Scala Don’t Have 34% Market Share

Adrian J Cotterill, Editor-in-Chief

Hey, we don’t want to fall out with anyone in the industry but we will attempt to put a sense of “perspective” on events, campaign and announcements. We are happy to have dropped the ridiculous Frost & Sullivan ‘Scala Have 34% market share of the market share’ pronouncements (having covered it first here “Our View on the Frost & Sulllivan 34% Scala Figure” and then here “Scala‚Äôs Dominant Market Share?”) but we see that Scala have brought it up again in their email “Meet Scala Broadcast Multimedia at Screen Expo Europe 2008” and feel strongly enough about it to ridicule and try to correct it again…

Scala Commended for Strong Growth and Dominant Market Share by Frost & Sullivan

Scala, Inc., the leading provider of end-to-end solutions for the Digital Signage market announced that Frost and Sullivan has placed Scala, Inc. at 35.4% worldwide market share of the Digital Signage software industry.

In a newly released research report entitled “World Digital Signage Markets,” Frost & Sullivan undertakes a strategic analysis of the worldwide Digital Signage industry and makes strategic recommendations for growth in the industry.

If I were Scala I would have quietly dropped it. The figure of 34% is INACCURATE. We have heard that (obviously) off the record several Frost & Sullivan analysts have even distanced themselves from their own company’s report. Frost & Sullivan are a reputable market research firm and have done some great research work in the past – this report I am afraid is definitely not one of their better ones.

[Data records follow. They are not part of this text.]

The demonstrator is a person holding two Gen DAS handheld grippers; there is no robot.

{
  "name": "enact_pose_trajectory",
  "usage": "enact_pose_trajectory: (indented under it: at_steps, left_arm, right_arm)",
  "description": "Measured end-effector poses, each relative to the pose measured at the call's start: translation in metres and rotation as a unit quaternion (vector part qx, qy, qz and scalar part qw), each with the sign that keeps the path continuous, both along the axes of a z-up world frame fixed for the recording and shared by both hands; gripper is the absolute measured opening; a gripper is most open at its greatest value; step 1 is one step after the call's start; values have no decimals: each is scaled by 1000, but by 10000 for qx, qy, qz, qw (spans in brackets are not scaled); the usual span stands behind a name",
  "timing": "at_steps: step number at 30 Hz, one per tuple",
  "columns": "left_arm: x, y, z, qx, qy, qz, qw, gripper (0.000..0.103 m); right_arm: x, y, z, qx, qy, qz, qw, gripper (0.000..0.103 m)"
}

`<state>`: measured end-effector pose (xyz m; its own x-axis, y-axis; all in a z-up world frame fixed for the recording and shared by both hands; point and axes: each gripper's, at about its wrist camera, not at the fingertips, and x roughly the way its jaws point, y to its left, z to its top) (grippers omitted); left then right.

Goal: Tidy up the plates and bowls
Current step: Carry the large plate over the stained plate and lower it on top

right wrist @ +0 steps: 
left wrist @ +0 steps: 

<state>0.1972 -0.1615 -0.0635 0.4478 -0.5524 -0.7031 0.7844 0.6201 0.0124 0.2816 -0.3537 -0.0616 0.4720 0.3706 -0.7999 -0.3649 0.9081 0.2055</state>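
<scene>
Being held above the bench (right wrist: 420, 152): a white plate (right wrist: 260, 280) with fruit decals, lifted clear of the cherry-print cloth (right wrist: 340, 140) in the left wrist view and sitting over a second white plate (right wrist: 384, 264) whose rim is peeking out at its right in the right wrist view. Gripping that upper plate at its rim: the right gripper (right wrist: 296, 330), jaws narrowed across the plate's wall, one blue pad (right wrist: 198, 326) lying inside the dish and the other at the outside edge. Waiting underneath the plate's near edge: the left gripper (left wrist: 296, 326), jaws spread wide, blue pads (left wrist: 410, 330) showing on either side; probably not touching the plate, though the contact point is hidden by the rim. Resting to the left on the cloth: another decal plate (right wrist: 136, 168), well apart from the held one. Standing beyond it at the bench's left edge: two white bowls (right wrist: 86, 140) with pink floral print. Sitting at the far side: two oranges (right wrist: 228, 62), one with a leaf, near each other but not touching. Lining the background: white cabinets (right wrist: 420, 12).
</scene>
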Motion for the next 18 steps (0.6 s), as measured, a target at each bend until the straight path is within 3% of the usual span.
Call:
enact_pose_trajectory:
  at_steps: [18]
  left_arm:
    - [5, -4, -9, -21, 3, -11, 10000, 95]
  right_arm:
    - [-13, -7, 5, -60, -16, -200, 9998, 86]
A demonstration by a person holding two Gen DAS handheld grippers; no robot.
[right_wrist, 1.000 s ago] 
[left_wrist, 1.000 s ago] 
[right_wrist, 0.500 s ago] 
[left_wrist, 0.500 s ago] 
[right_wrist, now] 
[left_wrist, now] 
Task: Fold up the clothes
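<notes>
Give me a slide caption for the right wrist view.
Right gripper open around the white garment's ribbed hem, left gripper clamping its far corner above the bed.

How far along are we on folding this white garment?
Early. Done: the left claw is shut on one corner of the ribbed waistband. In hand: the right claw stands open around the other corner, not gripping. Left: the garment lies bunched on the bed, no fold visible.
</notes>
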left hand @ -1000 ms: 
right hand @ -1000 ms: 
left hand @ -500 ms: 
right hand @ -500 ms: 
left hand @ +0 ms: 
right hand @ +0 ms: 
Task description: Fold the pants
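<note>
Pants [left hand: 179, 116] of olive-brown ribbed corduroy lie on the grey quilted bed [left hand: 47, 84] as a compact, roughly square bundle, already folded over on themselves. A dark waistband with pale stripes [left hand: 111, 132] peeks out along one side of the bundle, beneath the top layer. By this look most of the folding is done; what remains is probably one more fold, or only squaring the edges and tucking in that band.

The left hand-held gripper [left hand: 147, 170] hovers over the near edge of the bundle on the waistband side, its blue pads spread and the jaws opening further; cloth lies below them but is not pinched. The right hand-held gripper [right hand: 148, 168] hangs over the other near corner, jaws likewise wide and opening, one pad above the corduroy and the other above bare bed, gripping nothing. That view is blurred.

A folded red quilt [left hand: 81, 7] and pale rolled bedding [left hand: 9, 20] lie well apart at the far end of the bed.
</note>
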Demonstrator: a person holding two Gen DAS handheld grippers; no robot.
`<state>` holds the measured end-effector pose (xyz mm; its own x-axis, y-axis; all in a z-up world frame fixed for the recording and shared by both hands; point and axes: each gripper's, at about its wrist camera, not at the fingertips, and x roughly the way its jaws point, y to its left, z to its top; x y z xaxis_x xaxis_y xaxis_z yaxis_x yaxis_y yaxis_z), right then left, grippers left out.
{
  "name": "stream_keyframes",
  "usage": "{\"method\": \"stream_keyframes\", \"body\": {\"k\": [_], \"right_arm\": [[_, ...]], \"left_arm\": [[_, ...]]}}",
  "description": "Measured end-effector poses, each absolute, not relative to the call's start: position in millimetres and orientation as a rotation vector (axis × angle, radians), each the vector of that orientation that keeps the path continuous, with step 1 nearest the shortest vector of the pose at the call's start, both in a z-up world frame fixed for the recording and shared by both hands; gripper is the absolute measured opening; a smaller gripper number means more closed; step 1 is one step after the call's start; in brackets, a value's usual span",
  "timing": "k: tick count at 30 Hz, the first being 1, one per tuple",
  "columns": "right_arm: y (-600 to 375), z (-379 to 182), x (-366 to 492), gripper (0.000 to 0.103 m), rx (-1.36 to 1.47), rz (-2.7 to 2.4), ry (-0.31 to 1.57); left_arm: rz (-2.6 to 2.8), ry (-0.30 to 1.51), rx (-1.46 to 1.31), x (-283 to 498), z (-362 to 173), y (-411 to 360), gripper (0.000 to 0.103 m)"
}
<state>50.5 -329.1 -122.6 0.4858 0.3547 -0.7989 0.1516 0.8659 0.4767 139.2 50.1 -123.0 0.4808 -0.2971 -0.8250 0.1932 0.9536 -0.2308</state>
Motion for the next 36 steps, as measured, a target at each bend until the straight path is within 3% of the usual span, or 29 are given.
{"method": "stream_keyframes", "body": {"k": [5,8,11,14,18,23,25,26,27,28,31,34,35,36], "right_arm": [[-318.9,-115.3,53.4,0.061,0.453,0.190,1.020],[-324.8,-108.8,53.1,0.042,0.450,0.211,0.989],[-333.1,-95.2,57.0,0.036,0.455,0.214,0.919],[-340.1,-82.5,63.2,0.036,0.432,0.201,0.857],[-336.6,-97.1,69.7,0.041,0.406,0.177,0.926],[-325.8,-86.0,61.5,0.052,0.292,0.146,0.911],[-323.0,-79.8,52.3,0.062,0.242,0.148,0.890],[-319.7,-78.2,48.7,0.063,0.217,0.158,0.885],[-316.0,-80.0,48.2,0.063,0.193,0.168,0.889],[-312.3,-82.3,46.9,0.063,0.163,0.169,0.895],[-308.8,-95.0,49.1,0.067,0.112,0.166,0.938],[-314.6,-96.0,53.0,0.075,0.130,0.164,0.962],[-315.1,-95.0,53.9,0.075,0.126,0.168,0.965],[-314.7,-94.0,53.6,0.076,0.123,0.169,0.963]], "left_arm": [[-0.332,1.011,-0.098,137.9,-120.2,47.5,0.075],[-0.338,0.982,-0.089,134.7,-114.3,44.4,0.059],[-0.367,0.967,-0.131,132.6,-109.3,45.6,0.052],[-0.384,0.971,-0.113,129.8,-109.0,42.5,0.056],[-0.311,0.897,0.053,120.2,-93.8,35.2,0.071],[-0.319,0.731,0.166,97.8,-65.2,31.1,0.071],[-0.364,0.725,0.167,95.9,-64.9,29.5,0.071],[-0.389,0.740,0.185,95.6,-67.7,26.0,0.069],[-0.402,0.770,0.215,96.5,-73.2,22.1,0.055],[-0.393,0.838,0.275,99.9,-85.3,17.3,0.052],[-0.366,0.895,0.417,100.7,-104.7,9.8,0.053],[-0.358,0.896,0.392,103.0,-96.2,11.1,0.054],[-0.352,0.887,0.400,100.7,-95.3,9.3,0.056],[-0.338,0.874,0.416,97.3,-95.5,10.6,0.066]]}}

The way the market share data was put together was flawed from the start and in no way reflects the digital signage / advertising classification industry. When we initially covered the report, we didn’t just go all out and rubbish it, the whole team sat down here and crunched our own numbers.

I know if someone publishes something great about you the tendency would be to shout it to the world but in this instance I am afraid, we think the data is so obviously inaccurate that Scala should keep quiet about it.